Romanie Harper is a designer from Naarm/Melbourne working across theatre, dance and experimental performance. Recent design credits include The Black Woman of Gippsland, Meet Me at Dawn and Sunshine Super Girl (Melbourne Theatre Company), Swim (Griffin Theatre Company), Fu*ck Christmas, Nosferatu, K-BOX, Australian Realness, Trustees, Good Muslim Boy and Little Emperors (Malthouse), 8/8/8: REST and 8/8/8:WORK (Rising Festival), The Crying Room; Exhumed (The Substation),The Master & Margarita, The Cherry Orchard and Packer and Sons (Belvoir St Theatre), Shhh and Desert 6.29pm (Red Stitch Actors Theatre), Hercules, Die! Old People Die! and We All Know Whats Happening (Arts House), What Am I Supposed to Do? (Deep Souful Sweats), Slip, Contest and Moral Panic (Darebin Speakeasy), Bad Boy, Runt and This Is Eden (Fortyfive Downstairs).
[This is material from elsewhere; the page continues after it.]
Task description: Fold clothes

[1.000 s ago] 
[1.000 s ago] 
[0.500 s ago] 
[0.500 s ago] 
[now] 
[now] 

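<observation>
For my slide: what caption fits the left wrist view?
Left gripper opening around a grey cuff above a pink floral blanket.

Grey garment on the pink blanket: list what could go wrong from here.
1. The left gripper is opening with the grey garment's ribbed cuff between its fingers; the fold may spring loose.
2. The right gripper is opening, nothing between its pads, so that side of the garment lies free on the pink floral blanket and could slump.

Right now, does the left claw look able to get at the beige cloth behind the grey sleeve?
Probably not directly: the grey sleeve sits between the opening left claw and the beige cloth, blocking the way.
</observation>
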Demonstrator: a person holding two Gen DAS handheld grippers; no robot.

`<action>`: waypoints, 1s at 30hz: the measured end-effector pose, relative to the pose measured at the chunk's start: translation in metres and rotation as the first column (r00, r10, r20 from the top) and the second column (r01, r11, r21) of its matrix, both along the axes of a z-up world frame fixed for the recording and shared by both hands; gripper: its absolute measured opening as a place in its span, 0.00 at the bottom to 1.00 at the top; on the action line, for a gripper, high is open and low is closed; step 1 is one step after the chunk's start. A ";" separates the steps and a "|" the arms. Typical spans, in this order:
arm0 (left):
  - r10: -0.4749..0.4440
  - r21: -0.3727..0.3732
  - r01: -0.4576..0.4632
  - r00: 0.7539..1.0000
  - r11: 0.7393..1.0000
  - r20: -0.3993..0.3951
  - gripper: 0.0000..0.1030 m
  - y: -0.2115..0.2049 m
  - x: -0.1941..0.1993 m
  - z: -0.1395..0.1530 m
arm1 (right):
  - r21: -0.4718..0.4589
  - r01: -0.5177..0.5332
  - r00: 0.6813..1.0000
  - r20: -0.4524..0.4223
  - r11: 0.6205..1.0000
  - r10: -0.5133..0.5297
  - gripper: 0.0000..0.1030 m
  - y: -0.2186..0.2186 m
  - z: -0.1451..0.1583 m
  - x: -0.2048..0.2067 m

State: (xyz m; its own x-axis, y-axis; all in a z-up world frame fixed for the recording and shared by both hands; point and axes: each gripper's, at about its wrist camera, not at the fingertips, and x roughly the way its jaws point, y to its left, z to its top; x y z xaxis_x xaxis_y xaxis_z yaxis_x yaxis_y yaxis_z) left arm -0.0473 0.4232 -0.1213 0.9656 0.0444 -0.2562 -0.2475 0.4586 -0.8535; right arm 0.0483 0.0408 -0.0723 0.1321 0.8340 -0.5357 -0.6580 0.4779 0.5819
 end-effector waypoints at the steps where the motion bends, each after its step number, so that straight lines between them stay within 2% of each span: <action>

Anna Nalpantidis is an award-winning creative producer working across contemporary performance, film and public art. Creatively, Anna is interested in co-creating and facilitating experiences that are site-responsive, ambitious and experimental.Anna has worked in senior roles for organisations including APHIDS, Next Wave, Experimenta and Melbourne Fringe and with presenting and venue partners including RISING, The Substation, Performance Space, WinterWild Festival, ACMI, National Gallery of Victoria, ACCA, State Library of Victoria, Arts Centre Melbourne, Now Or Never, MONA FOMA, Melbourne Fringe, Platform Arts, Arts House, Noosa Regional Gallery, Horizon Festival, Fusebox Festival, PS21 and Transform Festival. Anna has a Bachelor of Performing Arts / Bachelor of Laws (Honours) from Monash University, having completed her Performing Arts degree at the University of Exeter (with a focus on Interdisciplinary Spatial Practices and Site-Specific Art). She is currently the Chair of the Green Room panel for Contemporary & Experimental Performance.

Texas Nixon-Kain is an artist interested in the interdisciplinary possibilities of choreography, and in how the body can be presented and circulated across contexts. As a performance maker, they work collaboratively with Niki Verrall. Together, their work has been supported by Critical Path, Dance Base Yokohama (JP), Studio Kura (JP), Seventh Gallery, Darebin Arts Speakeasy, and the Ian Potter Cultural Trust.